WHAT IS REQUIRED
Look for the line that has "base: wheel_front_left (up" in the material below; please repeat it and every line after it, exactly, up to and including the line that has "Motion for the", and nothing else.

DATA EXTRACT
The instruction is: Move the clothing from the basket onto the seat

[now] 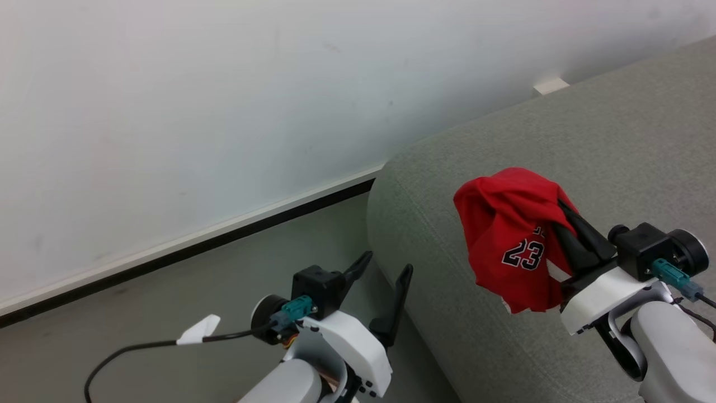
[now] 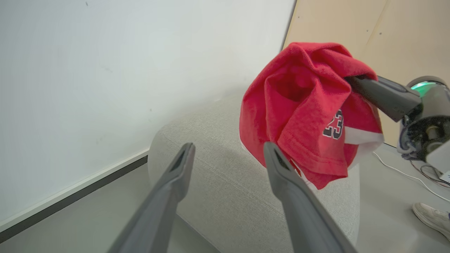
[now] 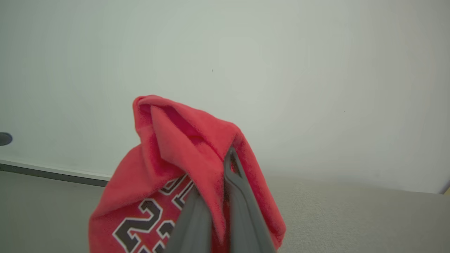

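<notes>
Right gripper jaws are being clamped on the red number-23 jersey, which is being suspended over the grey seat, not yet released; left gripper is being presented spread wide, empty.

The clothing is thin, soft red cloth with a matt, slightly fuzzy face, a stitched hem and flat printed numerals; the seat is covered in light-grey woven fabric, coarse-grained and matt. The long fingers of the left gripper look like smooth, matt dark plastic, and its wrist housing is glossy white plastic. The wall is smooth and matt, the floor smooth grey, the panel pale wood.
</notes>
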You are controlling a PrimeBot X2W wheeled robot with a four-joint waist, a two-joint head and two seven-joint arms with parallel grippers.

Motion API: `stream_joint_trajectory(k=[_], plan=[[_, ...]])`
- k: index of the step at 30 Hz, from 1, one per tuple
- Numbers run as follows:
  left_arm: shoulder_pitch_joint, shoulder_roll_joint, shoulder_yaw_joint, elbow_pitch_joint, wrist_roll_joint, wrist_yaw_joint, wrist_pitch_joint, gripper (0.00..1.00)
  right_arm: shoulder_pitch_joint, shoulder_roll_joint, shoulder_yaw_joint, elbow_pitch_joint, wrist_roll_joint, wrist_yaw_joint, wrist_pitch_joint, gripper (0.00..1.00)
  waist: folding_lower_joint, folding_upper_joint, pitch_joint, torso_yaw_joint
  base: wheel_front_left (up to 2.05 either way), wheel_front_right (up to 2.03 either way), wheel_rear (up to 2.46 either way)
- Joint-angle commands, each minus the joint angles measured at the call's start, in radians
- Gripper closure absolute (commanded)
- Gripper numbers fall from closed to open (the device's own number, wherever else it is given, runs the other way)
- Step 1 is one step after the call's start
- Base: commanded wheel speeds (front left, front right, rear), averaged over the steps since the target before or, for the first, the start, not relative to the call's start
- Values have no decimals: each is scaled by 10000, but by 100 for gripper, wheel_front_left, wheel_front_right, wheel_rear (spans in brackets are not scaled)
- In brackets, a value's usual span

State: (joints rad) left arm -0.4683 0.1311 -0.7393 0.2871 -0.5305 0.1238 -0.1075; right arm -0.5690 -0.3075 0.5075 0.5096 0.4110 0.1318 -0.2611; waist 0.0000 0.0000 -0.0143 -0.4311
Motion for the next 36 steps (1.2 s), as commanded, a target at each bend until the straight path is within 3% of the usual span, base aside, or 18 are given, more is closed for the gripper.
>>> stream_joint_trajectory(k=[1,7,17,26,35,36], plan=[[86,-24,-25,-41,-122,12,-51,0,99,-97,-123,-79,-65,-20,-28,100,0,0,142,-368,0,0,0],[-286,-69,-259,-227,111,43,145,0,16,-335,-820,-185,2,-20,-28,100,0,0,847,-362,0,0,0],[-2444,333,-592,-901,1018,-319,1263,0,-1852,-591,-3349,42,-400,-20,-26,100,0,0,4403,685,0,0,0],[-4042,500,-605,-1401,1732,-398,1560,0,-4358,-951,-5207,1961,-1247,-22,-28,100,0,0,6707,1495,0,0,0],[-3905,777,-420,-1514,1748,-224,1158,0,-5057,-511,-7387,3996,-2554,-20,-28,99,0,0,7283,1823,0,0,0],[-3814,815,-420,-1487,1695,-223,1114,0,-4947,-402,-7487,4122,-2693,-20,-26,58,0,0,7204,1807,0,0,0]])
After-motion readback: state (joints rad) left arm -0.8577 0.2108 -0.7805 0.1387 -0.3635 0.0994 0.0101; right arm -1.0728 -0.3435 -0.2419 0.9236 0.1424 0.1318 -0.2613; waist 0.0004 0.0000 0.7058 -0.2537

ANSWER AREA
  base: wheel_front_left (up to 2.05 either way), wheel_front_right (up to 2.03 either way), wheel_rear (up to 2.46 either way)
- Joint-angle commands, each minus the joint angles measured at the call's start, in radians
- Gripper closure absolute (commanded)
- Gripper numbers fall from closed to open (the device's own number, wherever else it is given, runs the other way)
- Step 1 is one step after the call's start
- Base: commanded wheel speeds (front left, front right, rear), averaged over the steps since the target before or, for the first, the start, not relative to the call's start
- Values have no decimals: each is scaled by 10000, but by 100 for gripper, wheel_front_left, wheel_front_right, wheel_rear (spans in brackets are not scaled)
- In brackets, a value's usual span

State: (joints rad) left arm -0.4683 0.1311 -0.7393 0.2871 -0.5305 0.1238 -0.1075; right arm -0.5690 -0.3075 0.5075 0.5096 0.4110 0.1318 -0.2611; waist 0.0000 0.0000 -0.0143 -0.4311
Motion for the next 36 steps (1.2 s), as commanded, a target at each bend until the straight path is within 3% of the usual span, base aside, or 18 are given, more is closed for the gripper.

The requested output is complete.